TASK TO COMPLETE: When "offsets" occurs in a line of the material, copy that line.

DATASET CONTENT:

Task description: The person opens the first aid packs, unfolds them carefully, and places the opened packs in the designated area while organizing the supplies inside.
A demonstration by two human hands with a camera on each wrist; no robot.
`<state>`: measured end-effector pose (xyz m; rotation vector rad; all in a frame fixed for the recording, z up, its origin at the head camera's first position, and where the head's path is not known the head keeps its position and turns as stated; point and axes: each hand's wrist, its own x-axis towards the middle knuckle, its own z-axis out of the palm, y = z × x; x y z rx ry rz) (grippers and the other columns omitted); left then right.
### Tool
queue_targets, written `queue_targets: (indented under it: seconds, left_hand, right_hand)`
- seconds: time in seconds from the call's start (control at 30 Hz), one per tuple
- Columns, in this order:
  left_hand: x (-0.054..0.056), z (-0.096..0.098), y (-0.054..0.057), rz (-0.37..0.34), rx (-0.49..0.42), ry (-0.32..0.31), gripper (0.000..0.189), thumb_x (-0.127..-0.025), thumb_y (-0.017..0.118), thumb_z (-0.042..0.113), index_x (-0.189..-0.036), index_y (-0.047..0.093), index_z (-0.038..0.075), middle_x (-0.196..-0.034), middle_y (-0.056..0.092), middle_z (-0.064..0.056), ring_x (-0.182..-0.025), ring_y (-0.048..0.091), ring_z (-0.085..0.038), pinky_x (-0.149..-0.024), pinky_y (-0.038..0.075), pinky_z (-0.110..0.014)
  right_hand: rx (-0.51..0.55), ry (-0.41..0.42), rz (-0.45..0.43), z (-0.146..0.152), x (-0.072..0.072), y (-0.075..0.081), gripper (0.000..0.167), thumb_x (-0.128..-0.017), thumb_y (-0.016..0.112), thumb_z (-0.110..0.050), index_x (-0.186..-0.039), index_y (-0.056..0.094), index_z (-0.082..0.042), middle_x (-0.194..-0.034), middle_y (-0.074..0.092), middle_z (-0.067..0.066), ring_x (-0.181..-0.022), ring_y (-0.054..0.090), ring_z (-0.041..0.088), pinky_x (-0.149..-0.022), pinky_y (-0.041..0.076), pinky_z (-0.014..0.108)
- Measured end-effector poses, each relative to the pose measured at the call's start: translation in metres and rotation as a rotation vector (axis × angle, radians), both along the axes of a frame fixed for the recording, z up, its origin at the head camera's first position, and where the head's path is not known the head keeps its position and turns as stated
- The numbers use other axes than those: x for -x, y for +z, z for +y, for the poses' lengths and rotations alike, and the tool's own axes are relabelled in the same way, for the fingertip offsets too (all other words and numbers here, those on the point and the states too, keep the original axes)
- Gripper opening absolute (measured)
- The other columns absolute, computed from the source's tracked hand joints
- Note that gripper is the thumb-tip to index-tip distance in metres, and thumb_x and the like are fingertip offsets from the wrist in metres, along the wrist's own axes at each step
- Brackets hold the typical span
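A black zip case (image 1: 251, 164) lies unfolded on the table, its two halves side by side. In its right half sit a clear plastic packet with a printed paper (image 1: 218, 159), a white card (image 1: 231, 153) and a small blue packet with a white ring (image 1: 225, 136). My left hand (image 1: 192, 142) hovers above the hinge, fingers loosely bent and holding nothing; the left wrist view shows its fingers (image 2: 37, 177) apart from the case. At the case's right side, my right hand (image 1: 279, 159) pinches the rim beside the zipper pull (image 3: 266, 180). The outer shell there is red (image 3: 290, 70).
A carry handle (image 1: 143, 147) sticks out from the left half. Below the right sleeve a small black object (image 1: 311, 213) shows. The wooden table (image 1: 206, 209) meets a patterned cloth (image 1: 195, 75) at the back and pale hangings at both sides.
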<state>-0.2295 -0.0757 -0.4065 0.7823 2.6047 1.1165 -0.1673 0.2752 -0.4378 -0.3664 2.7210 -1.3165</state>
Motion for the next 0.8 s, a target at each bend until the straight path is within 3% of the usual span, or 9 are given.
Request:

TASK ANSWER:
- The numbers use other axes than those: x for -x, y for +z, z for +y, for the poses' lengths and rotations alike, and the tool's own axes are relabelled in the same way, for the fingertip offsets too (all other words and numbers here, those on the point and the states too, keep the original axes)
- Note that gripper is the thumb-tip to index-tip distance in metres, and thumb_x and the like are fingertip offsets from the wrist in metres, along the wrist's own axes at each step

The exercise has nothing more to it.